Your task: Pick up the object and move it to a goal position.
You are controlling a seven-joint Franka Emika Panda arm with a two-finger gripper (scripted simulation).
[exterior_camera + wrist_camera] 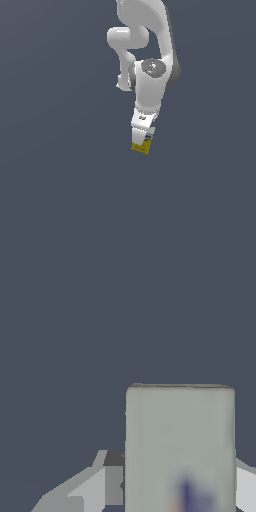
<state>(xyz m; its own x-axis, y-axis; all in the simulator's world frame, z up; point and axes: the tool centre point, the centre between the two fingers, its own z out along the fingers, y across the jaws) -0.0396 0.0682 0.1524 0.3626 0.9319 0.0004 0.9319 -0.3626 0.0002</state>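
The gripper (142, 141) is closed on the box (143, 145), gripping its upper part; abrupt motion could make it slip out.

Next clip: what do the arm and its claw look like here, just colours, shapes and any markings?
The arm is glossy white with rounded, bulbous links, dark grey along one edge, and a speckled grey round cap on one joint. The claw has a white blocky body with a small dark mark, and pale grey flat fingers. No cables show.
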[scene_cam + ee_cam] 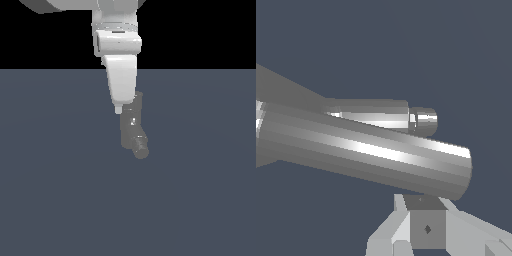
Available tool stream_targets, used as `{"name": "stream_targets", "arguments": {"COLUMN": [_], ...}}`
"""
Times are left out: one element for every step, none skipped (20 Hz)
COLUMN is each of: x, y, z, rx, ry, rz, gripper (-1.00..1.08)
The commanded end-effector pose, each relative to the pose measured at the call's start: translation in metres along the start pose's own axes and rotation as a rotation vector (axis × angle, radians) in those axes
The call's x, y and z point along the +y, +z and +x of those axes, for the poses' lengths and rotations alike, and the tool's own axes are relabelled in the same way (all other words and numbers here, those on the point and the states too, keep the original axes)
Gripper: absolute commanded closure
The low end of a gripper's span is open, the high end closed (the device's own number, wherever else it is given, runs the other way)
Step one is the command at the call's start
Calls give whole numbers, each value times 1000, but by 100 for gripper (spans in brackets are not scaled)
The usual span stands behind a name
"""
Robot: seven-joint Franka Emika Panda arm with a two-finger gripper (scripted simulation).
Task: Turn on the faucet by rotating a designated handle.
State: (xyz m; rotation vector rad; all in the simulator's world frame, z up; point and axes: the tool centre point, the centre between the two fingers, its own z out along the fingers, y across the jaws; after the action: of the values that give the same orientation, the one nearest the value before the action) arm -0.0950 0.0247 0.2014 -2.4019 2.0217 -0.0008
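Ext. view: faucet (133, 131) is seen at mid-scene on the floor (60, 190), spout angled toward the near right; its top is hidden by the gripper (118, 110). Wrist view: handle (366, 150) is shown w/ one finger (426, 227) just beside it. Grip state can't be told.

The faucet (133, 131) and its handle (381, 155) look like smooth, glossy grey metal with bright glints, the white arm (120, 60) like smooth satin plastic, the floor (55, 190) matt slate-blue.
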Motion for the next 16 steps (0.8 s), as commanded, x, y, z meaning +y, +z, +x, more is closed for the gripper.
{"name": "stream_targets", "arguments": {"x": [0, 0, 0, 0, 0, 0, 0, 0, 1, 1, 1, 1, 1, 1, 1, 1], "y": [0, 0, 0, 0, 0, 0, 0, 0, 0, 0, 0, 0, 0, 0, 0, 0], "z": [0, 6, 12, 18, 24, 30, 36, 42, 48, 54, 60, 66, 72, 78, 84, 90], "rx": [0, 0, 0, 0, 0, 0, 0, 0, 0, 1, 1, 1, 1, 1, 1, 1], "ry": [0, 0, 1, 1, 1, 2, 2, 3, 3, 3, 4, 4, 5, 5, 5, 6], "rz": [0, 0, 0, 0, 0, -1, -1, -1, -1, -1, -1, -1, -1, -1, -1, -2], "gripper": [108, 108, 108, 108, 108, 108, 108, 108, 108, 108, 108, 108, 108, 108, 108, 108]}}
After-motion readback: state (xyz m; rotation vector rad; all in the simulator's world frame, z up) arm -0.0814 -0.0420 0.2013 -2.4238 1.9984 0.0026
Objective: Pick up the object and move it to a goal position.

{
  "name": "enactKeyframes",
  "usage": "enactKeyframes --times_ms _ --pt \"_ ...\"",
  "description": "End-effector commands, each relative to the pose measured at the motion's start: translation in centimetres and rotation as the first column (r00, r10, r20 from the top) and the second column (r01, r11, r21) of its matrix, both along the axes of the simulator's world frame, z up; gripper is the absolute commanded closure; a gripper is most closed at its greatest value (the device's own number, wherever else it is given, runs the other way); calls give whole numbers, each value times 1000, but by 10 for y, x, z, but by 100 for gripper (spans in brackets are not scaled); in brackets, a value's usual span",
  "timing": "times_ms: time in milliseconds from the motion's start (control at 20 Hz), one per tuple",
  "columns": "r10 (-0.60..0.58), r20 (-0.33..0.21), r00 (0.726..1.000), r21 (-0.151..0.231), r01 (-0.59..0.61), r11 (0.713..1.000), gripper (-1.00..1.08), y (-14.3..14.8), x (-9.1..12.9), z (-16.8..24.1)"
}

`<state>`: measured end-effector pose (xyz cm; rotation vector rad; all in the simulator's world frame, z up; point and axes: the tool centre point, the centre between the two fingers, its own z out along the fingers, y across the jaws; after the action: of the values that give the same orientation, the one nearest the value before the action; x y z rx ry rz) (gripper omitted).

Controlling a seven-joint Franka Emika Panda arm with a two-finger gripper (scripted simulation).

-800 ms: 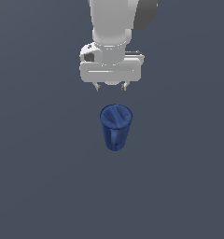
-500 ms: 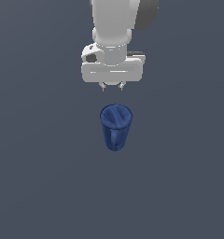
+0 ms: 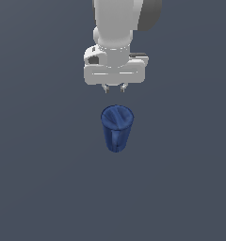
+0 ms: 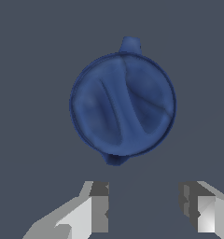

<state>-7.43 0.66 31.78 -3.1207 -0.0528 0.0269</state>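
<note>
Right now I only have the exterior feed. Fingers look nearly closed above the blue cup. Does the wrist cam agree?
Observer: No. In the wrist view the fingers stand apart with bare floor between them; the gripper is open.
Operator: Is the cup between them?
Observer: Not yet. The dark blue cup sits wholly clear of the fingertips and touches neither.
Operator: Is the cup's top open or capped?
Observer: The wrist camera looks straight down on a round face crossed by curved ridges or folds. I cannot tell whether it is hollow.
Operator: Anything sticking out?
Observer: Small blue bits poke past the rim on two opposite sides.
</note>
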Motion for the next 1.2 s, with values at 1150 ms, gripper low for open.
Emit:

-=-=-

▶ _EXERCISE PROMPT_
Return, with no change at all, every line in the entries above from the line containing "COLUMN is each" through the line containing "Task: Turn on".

▶ _OUTPUT OF THE TASK_
COLUMN is each of: x, y, z, rx, ry, rz, gripper (-1.00..1.08)
The commanded end-effector pose, each relative to the pose measured at the call's start: translation in metres along the start pose's own axes and rotation as a rotation vector (axis × angle, radians) in those axes
The call's x, y and z point along the +y, +z and +x of those axes, for the poses' lengths and rotations alike, and the tool's own axes are relabelled in the same way (all other words and numbers here, those on the point and the states too, keep the original axes)
Gripper: absolute commanded closure
The low end of a gripper's span is open, the high end closed (the device's own number, wherever else it is given, runs the other way)
Step one is the command at the call's start
Calls give whole numbers, each value times 1000, but by 100 for gripper (spans in brackets are not scaled)
The usual span stands behind a name
"""
Robot: seven-joint Franka Emika Panda arm with a two-finger gripper (scripted simulation).
Task: Turn on the faucet by rotating a designated handle.

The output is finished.